I don't think that this decision on their part is the same threat to the normal statured individuals that the sex-selection decision of people would be if it were widely carried out-as we know through studies, it would be widely carried out-to have a roughly 60-40 or 65-35 percentage of male births to female births if everyone can predetermine the sex of their children. That is a threat to our understanding of human equality because it would affect half of the population, whereas we, the normal statured, are so much the dominant in the population that we're not really threatened by a few achondroplastic dwarfs saying they want to have dwarf children.
But what their case illustrates to me is a reminder of how utterly socially determined our sense of normality is. And, in this area, until we have a better understanding of what the normal means, or, indeed, whether it makes any sense when we talk of genetic variations across all the capabilities, not just the few that have manifestations in lethal conditions, but across all the capabilities, it doesn't seem to me it is possible to talk about legislating to avoid discrimination when we would thereby be embodying a model of discrimination which exists in our usual anti-discrimination law which says, We know what the normal is. The normal is white and male.
What we have to do is protect those who are not white males by getting them treated equally to white males. That is our reigning paradigm for anti-discrimination. We say, you can't treat women differently than men, and, indeed, the Constitution says you have to afford people of color equal rights to white residents. That is the whole idea. That is our anti-discrimination paradigm.
How in the world do we apply it now that we understand the variations in genetics? In that paradigm we have to have a norm. We need to recognize that the norm does not make sense anymore, just as we have to recognize that races don't really exist.
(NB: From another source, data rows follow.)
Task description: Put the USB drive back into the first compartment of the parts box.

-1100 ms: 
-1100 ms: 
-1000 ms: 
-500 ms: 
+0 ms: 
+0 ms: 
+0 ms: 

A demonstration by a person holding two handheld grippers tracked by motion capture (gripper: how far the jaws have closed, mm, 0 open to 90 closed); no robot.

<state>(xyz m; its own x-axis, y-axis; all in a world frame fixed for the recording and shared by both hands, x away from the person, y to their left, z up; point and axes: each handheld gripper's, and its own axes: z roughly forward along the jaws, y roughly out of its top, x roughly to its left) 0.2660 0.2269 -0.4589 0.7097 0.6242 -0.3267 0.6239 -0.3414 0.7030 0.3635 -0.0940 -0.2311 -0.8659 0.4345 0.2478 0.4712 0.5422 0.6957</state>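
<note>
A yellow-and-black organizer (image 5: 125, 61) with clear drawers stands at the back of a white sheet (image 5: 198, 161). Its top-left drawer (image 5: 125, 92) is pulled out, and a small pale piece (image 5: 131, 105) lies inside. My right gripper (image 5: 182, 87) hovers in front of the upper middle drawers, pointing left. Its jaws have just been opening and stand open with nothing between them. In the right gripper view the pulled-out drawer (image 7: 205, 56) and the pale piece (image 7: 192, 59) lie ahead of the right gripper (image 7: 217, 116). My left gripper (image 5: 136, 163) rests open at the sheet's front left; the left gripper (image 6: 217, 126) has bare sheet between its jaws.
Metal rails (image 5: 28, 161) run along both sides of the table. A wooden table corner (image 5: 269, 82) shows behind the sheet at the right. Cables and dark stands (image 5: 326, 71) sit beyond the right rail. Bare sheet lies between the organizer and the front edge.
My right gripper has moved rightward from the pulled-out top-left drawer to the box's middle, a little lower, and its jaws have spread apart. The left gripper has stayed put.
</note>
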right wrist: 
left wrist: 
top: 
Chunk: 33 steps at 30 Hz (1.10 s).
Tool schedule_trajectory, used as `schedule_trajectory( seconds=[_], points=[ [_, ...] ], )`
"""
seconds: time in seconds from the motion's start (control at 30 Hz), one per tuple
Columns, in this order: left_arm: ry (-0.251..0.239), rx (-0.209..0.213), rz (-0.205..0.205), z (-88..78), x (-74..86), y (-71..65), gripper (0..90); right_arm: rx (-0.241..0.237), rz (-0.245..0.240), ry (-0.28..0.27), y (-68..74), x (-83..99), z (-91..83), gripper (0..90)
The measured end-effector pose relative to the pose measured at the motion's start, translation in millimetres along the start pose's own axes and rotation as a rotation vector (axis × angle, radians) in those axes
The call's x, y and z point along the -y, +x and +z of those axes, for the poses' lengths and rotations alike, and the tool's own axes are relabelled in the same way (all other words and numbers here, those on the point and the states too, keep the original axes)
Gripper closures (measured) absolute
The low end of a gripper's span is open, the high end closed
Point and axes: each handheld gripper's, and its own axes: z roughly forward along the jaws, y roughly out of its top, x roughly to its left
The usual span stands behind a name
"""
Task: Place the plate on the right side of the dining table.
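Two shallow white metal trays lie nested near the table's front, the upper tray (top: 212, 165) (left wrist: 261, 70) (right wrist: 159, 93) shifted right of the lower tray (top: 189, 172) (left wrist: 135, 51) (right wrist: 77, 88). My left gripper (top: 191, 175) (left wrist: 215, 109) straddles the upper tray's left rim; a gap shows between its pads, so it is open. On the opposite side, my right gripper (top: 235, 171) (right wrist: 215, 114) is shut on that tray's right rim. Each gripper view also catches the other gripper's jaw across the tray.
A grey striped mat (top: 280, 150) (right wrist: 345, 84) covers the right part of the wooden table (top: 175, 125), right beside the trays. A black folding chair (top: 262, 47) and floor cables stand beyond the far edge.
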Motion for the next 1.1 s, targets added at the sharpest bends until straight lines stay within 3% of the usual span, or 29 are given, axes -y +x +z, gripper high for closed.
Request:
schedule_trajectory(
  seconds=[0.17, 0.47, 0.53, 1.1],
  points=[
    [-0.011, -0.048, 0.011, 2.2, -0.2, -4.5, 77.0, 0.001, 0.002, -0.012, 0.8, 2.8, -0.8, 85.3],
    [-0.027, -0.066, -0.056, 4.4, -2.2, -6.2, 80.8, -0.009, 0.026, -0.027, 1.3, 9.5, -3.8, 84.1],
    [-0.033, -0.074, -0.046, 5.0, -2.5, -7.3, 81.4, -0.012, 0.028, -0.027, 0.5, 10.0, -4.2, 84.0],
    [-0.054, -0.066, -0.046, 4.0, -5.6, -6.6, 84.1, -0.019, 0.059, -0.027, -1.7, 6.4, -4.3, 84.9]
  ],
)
When you look at the genetic data it turns out that there is more variation on all the other genes except skin color within the so-called race than between races, so that all the other factors that we would look at deny the notion of race, and we ought to obliterate that. But, of course, race is a social construct in our society.Likewise, the whole notion of genetic normality, I think, is going to turn out to be a social construct. And that is a fundamental challenge. If we are going to respond as a society in a sensible way, whether it is in the issuance of insurance policies, protection of people in the work place, or our basic understanding of what it means to participate in our society, these are the issues we must resolve. And, again, I would suggest to you that the law ought to have a great deal of modesty in approaching these issues and realize that most of the heavy work that has to be done must precede any attempt to legislate.